- _AIM OF THE TASK_
Restate word for word the lines below from the one that has "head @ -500" through the one that has "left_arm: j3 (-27", keeping both and dropping all pictures.

[Dataset items]
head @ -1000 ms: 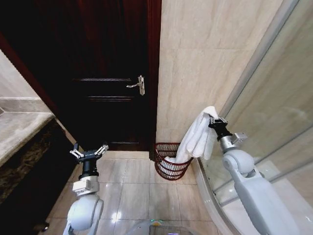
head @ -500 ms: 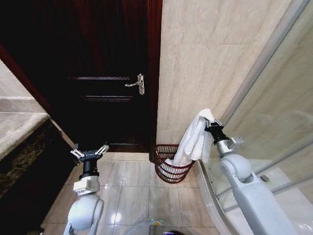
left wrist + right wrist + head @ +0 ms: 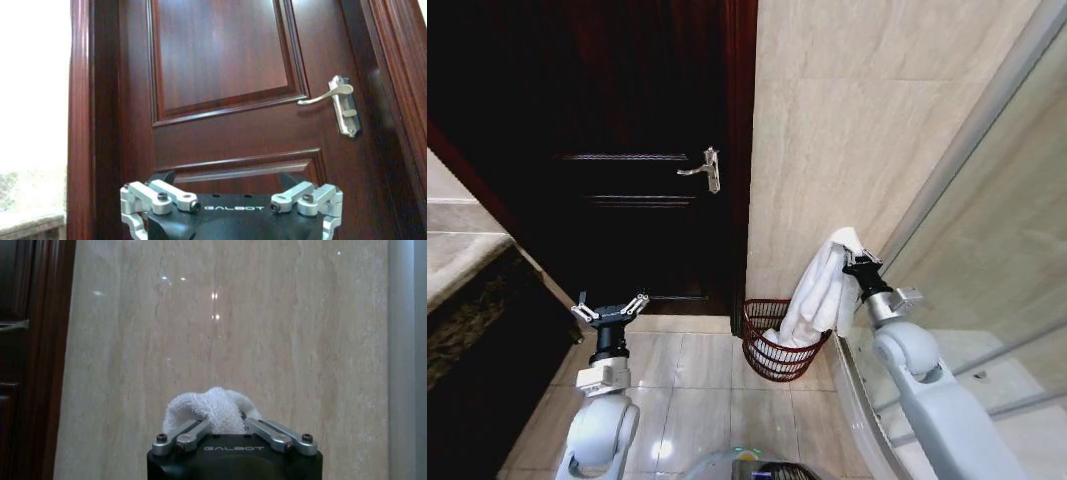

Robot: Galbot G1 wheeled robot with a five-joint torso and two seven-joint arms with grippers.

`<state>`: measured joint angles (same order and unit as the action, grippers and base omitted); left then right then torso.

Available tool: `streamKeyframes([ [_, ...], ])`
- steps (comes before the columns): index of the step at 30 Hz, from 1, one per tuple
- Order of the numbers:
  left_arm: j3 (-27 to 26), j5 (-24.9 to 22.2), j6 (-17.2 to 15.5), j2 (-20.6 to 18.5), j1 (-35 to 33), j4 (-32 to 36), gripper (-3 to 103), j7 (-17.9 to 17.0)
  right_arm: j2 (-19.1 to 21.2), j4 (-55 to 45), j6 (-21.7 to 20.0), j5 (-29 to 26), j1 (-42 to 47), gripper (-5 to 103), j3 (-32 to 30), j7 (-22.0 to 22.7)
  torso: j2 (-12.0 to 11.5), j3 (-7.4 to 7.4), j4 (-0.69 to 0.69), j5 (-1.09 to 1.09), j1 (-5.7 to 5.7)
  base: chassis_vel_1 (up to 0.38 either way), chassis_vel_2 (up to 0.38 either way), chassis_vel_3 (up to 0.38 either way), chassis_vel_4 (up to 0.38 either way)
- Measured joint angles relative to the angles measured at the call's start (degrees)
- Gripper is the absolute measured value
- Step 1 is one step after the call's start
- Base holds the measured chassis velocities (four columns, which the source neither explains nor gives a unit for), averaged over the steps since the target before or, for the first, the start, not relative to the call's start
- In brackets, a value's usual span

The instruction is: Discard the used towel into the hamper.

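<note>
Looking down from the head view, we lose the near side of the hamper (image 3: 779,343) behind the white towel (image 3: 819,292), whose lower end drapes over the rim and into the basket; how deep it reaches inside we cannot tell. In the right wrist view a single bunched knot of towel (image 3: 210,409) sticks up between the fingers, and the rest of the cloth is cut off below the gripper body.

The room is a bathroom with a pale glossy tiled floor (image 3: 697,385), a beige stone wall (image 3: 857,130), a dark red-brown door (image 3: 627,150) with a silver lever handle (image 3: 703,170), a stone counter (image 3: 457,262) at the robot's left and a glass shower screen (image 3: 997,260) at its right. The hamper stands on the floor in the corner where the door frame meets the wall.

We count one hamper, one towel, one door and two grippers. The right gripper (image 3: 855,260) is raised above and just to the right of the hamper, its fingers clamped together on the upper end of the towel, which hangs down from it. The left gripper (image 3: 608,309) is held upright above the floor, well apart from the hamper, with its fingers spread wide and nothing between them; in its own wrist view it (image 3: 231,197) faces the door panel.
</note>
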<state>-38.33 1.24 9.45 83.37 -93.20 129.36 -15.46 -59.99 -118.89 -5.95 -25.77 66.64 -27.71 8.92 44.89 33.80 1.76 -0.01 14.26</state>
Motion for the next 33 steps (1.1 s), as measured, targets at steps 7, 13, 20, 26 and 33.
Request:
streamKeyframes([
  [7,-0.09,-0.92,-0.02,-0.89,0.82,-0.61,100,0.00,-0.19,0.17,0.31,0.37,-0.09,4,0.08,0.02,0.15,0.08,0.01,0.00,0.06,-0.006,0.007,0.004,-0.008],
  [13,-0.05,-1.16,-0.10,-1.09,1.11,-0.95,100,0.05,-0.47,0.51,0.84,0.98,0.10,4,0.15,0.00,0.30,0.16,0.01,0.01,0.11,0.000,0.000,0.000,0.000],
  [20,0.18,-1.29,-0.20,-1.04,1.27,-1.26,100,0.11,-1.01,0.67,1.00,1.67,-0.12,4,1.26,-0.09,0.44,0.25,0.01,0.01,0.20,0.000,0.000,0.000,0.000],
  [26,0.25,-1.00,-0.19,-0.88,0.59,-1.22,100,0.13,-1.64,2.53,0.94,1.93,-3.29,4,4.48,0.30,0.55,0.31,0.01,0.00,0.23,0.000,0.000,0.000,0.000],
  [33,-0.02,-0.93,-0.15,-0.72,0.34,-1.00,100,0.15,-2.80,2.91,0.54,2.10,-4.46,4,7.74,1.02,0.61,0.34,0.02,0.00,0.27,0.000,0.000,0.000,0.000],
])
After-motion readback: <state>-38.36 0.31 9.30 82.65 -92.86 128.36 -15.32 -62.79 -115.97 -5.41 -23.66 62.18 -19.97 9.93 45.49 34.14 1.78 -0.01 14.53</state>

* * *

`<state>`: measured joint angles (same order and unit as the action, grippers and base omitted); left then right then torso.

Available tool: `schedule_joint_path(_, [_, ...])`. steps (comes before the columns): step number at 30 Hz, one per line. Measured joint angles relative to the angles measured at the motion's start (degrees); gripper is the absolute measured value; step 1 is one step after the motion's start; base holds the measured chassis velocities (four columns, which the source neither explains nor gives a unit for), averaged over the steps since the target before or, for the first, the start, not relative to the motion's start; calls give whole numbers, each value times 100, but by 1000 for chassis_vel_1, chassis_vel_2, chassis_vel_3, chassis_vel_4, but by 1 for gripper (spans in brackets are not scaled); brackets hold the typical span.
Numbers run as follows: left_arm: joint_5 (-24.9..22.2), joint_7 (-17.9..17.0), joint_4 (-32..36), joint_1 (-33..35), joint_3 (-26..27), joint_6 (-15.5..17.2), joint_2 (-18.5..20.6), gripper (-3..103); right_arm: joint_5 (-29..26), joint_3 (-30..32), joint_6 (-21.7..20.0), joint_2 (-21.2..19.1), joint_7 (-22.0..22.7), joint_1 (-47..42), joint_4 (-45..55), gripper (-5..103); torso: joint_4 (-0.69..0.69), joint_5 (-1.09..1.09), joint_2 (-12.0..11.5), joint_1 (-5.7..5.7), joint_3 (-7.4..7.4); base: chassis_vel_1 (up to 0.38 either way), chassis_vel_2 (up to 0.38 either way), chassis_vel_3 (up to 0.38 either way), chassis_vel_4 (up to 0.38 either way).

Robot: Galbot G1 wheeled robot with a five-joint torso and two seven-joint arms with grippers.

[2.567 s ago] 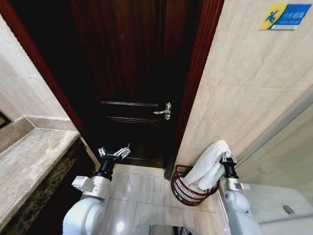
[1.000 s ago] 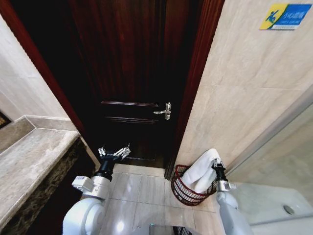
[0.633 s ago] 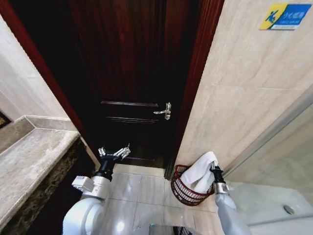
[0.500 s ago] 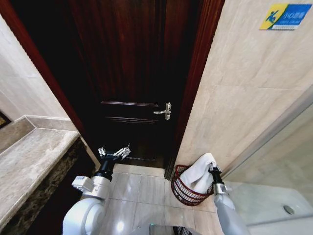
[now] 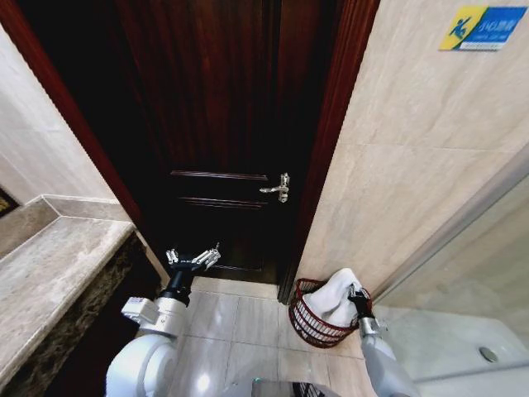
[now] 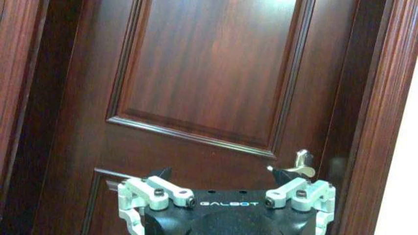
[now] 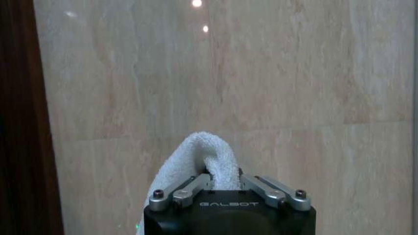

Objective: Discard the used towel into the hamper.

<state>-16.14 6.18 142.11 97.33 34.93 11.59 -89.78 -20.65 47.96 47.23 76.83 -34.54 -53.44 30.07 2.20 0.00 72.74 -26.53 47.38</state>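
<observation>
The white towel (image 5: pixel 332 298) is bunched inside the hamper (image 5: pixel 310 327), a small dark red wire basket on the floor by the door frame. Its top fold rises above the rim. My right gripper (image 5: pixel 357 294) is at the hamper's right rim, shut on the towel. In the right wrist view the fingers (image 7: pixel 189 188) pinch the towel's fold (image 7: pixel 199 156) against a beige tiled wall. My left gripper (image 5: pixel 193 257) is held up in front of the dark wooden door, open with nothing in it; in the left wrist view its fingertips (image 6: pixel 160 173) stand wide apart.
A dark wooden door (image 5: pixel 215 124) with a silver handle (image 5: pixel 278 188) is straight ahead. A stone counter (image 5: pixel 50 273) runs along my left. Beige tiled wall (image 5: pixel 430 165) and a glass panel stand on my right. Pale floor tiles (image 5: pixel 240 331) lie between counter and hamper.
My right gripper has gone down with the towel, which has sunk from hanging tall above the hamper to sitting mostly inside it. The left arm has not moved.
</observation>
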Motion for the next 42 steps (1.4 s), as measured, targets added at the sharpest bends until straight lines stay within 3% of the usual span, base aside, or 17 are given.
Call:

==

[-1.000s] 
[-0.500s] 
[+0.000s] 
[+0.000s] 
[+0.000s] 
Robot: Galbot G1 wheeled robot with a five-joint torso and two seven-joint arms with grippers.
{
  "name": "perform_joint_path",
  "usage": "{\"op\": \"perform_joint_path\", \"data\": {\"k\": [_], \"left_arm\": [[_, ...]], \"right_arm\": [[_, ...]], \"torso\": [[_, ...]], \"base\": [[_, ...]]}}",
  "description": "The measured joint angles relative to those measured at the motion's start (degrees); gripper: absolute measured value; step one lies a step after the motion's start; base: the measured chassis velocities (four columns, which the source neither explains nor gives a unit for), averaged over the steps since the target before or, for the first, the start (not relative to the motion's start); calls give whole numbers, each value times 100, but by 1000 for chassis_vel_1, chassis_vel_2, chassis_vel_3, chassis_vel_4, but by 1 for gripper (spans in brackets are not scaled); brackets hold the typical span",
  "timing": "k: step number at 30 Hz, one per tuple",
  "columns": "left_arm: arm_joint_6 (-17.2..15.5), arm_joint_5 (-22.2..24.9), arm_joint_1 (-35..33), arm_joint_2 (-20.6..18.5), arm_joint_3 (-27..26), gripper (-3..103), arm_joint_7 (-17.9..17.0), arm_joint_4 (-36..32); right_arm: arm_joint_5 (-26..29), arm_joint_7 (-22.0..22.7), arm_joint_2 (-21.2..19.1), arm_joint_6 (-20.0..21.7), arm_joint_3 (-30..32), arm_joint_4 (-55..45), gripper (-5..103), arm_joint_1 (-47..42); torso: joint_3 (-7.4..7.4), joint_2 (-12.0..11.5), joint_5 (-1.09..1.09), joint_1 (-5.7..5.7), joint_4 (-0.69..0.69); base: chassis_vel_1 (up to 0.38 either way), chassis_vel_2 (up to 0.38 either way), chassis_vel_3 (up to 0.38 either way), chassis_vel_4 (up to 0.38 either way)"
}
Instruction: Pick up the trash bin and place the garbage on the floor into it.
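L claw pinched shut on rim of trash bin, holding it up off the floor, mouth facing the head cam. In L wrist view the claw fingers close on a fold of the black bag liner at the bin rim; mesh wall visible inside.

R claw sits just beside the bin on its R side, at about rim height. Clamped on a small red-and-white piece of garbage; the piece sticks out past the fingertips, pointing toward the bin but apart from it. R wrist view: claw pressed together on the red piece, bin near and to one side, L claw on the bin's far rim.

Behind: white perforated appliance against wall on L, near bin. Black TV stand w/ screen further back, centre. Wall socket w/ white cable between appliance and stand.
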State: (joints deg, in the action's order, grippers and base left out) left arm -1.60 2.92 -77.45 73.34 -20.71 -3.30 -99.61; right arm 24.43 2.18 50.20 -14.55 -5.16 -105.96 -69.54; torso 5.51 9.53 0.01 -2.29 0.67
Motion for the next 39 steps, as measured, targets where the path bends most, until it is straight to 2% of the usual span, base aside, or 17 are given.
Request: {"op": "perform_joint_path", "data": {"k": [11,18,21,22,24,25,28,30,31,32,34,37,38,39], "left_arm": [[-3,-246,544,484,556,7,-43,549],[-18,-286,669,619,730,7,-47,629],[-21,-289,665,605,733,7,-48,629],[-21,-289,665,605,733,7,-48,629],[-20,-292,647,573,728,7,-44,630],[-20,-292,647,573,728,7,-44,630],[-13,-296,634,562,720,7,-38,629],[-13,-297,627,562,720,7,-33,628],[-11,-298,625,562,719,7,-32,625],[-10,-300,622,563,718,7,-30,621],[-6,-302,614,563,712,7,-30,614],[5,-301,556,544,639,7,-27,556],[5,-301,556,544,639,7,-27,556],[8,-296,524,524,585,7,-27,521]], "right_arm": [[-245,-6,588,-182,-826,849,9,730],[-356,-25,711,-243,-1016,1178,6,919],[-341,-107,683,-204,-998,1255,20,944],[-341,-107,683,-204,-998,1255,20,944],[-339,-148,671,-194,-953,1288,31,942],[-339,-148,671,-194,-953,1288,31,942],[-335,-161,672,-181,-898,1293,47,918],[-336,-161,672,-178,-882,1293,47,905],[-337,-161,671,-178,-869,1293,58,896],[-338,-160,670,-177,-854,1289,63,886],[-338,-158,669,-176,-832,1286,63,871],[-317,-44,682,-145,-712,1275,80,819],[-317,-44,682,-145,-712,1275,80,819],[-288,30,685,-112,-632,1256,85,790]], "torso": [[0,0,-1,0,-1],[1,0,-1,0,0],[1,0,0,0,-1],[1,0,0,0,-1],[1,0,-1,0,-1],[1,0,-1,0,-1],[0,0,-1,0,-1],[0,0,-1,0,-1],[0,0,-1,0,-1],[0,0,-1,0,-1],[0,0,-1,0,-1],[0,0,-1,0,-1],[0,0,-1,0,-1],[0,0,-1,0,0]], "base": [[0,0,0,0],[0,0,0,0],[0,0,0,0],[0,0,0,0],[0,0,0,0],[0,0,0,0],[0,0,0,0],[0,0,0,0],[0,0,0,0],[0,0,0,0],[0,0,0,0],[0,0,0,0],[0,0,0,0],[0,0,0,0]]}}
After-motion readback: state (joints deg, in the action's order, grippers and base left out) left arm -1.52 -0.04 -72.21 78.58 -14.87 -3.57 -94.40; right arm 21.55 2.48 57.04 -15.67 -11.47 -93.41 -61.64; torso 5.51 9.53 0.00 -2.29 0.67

- _RESULT OF THE TASK_
head @ -500 ms: 
left wrist + right wrist + head @ +0 ms: 

Robot: Galbot G1 wheeled robot with a five-joint torso and two seven-joint arms with grippers.

`<state>`: measured joint angles (same order and unit as the action, grippers and base omitted); left then right then torso.

Available tool: `streamKeyframes([ [_, ...], ])`
- steps (comes before the columns): index of the step at 30 Hz, from 1, one per tuple
- Order of the numbers:
  left_arm: j3 (-27 to 26), j5 (-24.9 to 22.2), j6 (-17.2 to 15.5), j2 (-20.6 to 18.5), j1 (-35 to 33), j4 (-32 to 36), gripper (-3 to 103), j7 (-17.9 to 17.0)

The exercise is now finished.